Kafka Topic Partitions Walkthrough via Python

access_time 5 months ago visibility808 comment 0

Partition is the parallelism unit in a Kafka cluster. Partitions are replicated in Kafka cluster (cluster of brokers) for fault tolerant and throughput. This articles show you how to work with Kafka partitions using Python as programming language.

Package kafka-python will be used in the following sections.

Find partitions of a topic

Function KafkaConsumer.partitions_for_topic (or KafkaProducer.partitions_for) can be used to retrieve partitions of a topic.

Example:

from kafka import KafkaConsumer
from kafka.structs import TopicPartition

topic = 'kontext-kafka'
bootstrap_servers = 'localhost:9092'
consumer = KafkaConsumer(
    topic, bootstrap_servers=bootstrap_servers, auto_offset_reset='earliest')

partitions = consumer.partitions_for_topic(topic)
print(partitions)

Output:

{0}

In my Kafka cluster, there is only one partition for this topic with partition number 0.
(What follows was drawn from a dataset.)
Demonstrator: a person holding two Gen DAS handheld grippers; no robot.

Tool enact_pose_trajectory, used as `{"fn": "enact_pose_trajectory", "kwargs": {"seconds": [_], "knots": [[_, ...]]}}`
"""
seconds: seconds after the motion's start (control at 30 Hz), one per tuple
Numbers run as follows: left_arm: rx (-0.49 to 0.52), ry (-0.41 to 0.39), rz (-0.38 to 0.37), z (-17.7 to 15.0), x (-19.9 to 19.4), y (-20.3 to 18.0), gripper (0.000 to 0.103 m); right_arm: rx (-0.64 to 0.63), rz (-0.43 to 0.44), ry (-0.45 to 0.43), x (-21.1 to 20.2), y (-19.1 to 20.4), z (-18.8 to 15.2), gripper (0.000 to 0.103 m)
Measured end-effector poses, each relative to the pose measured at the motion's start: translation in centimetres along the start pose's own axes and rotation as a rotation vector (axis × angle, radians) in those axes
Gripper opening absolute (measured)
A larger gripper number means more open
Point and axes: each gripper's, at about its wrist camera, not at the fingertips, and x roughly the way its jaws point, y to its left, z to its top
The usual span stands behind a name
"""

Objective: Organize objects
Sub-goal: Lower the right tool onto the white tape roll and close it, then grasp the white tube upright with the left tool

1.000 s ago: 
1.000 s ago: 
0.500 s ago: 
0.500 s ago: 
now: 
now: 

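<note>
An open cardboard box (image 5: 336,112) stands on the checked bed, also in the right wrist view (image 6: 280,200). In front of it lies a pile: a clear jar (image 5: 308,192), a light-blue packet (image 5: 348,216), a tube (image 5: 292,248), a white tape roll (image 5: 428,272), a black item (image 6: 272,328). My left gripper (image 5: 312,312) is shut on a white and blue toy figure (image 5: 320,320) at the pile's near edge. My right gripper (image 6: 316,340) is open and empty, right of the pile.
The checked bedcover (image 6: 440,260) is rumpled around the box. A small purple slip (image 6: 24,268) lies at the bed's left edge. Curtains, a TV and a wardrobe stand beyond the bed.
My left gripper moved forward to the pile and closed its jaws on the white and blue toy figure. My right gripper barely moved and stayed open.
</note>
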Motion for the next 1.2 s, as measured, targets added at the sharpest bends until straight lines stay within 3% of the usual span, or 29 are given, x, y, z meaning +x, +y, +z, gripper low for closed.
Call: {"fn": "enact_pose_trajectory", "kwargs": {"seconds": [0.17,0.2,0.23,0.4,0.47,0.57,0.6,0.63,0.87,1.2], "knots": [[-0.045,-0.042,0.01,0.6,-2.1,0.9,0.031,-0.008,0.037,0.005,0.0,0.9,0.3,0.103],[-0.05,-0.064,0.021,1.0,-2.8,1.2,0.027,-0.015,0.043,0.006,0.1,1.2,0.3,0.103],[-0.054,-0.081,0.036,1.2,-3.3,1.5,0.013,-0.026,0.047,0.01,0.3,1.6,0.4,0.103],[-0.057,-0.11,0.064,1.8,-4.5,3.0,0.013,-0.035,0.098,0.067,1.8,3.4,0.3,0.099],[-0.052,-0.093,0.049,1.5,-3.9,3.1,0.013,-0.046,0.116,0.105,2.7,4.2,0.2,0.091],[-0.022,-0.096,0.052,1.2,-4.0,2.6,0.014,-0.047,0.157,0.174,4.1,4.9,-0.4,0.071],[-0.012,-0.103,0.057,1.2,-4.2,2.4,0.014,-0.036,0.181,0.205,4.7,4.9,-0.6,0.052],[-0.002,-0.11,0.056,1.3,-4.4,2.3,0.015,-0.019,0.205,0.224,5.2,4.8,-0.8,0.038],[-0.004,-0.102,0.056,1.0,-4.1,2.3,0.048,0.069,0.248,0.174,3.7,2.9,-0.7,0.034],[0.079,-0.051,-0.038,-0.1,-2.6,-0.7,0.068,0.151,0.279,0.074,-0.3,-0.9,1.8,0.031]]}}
Find TopicPartition of a topic

The previous method returns a set of partition numbers and TopicPartition can be constructed using partition number. 

For example, the following code snippet creates a TopicPartition object using topic name and partition number:

first_topic_part = TopicPartition(topic, 0)
print(first_topic_part)

Example output:

TopicPartition(topic='kontext-kafka', partition=0)
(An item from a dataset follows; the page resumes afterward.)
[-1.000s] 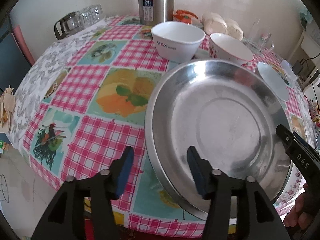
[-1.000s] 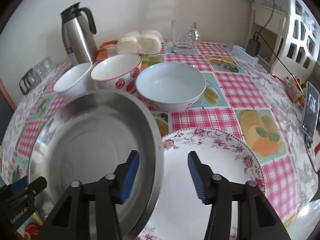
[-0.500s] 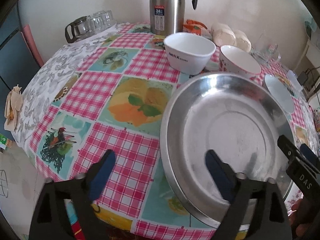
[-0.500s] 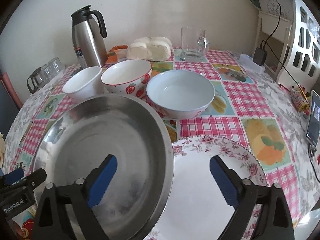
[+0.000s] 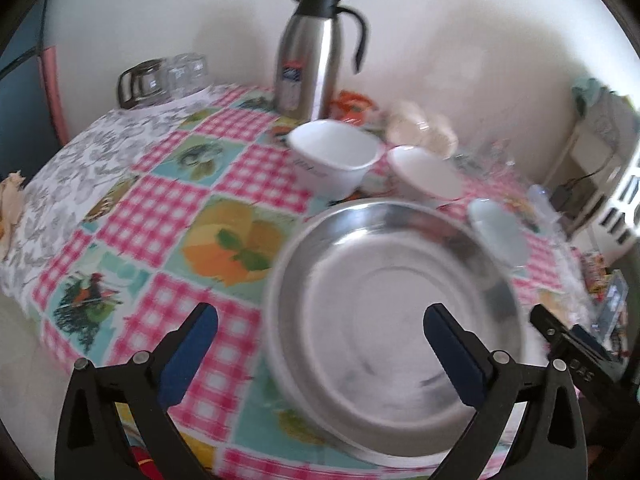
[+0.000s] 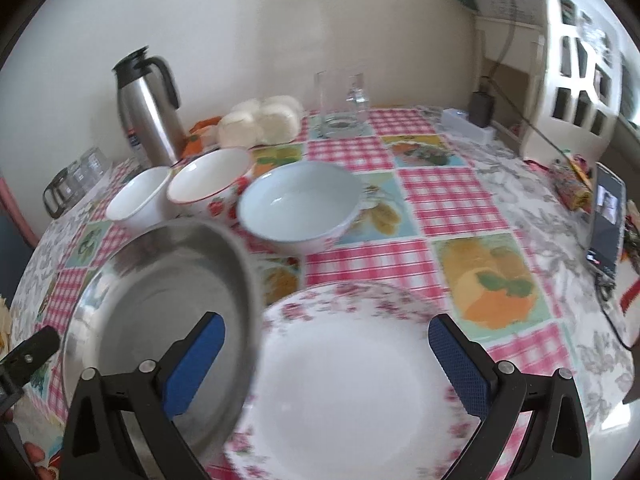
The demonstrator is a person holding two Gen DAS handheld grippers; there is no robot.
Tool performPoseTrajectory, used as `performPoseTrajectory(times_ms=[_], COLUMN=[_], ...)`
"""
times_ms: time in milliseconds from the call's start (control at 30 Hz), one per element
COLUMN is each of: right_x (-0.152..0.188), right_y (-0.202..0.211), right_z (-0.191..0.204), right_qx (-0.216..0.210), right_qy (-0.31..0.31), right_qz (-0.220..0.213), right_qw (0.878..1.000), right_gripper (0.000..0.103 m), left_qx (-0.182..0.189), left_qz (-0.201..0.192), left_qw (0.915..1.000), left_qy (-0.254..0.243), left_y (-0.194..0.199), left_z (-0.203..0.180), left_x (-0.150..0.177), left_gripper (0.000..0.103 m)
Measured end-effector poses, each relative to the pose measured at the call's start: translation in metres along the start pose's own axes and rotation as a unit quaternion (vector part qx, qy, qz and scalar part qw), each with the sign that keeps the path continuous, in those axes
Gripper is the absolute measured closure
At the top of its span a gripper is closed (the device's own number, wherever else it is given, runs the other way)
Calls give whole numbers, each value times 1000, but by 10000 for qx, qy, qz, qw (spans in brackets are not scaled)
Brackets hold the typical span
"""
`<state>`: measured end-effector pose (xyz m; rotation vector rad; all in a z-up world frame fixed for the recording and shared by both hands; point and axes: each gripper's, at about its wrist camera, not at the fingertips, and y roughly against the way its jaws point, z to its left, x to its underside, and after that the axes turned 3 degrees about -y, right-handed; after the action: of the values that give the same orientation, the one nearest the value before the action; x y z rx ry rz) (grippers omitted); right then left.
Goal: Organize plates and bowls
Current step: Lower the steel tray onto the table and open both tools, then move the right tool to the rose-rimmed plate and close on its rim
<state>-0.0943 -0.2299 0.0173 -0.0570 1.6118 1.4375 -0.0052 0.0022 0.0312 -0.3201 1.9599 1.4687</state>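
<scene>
A steel plate (image 5: 392,312) lies on the checked tablecloth, also in the right wrist view (image 6: 160,304), its right edge resting on a white floral plate (image 6: 348,380). Behind stand a white bowl (image 5: 332,160) (image 6: 138,200), a strawberry bowl (image 5: 424,172) (image 6: 210,184) and a pale blue bowl (image 5: 498,232) (image 6: 300,208). My left gripper (image 5: 320,356) is open wide above the steel plate's near left rim. My right gripper (image 6: 326,360) is open wide above the floral plate. Both are empty.
A steel thermos (image 5: 316,52) (image 6: 148,108), a rack of glasses (image 5: 164,76), white buns (image 6: 260,120) and a glass mug (image 6: 342,104) stand along the back. A phone (image 6: 606,220) and cables lie at the right table edge.
Both grippers opened from nearly shut to wide and drew back and up from the plates. The steel plate, held before, now lies released on the table.
</scene>
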Motion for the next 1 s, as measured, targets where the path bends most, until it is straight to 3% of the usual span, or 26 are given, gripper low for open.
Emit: performPoseTrajectory(times_ms=[100,233,533,567,633,833,1000], right_x=[-2,0,19,21,24,26,22], right_y=[4,5,-18,-21,-25,-27,-23], right_z=[-25,-63,-111,-114,-118,-117,-109], right_qx=[98,313,624,640,625,216,434], right_qy=[-250,-635,-1095,-1128,-1246,-1393,-1191], right_qz=[-32,86,739,816,932,1016,852], right_qw=[9996,9975,9893,9882,9858,9848,9883], right_gripper=[0,0,2,5,31,68,87], left_qx=[383,735,729,724,708,752,765], left_qz=[-104,34,379,392,406,520,588], left_qw=[9992,9966,9908,9903,9894,9878,9858], left_qy=[-93,-371,-1077,-1123,-1205,-1259,-1377], left_y=[5,6,5,6,6,0,-4], left_z=[-18,-46,-97,-99,-104,-117,-130], left_x=[2,7,22,23,24,23,22], left_gripper=[1,1,1,1,1,1,1])
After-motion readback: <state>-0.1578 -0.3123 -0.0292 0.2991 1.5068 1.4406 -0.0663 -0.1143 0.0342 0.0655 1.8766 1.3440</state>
To retrieve the current assigned topics for consumer, function assignments can be used.

partitions = consumer.assignment()
print(partitions)

This function returns a set of TopicPartition instances:

{TopicPartition(topic='kontext-kafka', partition=0)}

Create new partitions for a topic

KafkaAdminClient class can be used to manage partitions for a topic.

The following is the function signature:

create_partitions(topic_partitions, timeout_ms=None, validate_only=False)

Example:

from kafka import KafkaAdminClient
from kafka.admin import NewPartitions

topic = 'kontext-kafka'
bootstrap_servers = 'localhost:9092'

admin_client = KafkaAdminClient(bootstrap_servers=bootstrap_servers)
topic_partitions = {}
topic_partitions[topic] = NewPartitions(total_count=3)
admin_client.create_partitions(topic_partitions)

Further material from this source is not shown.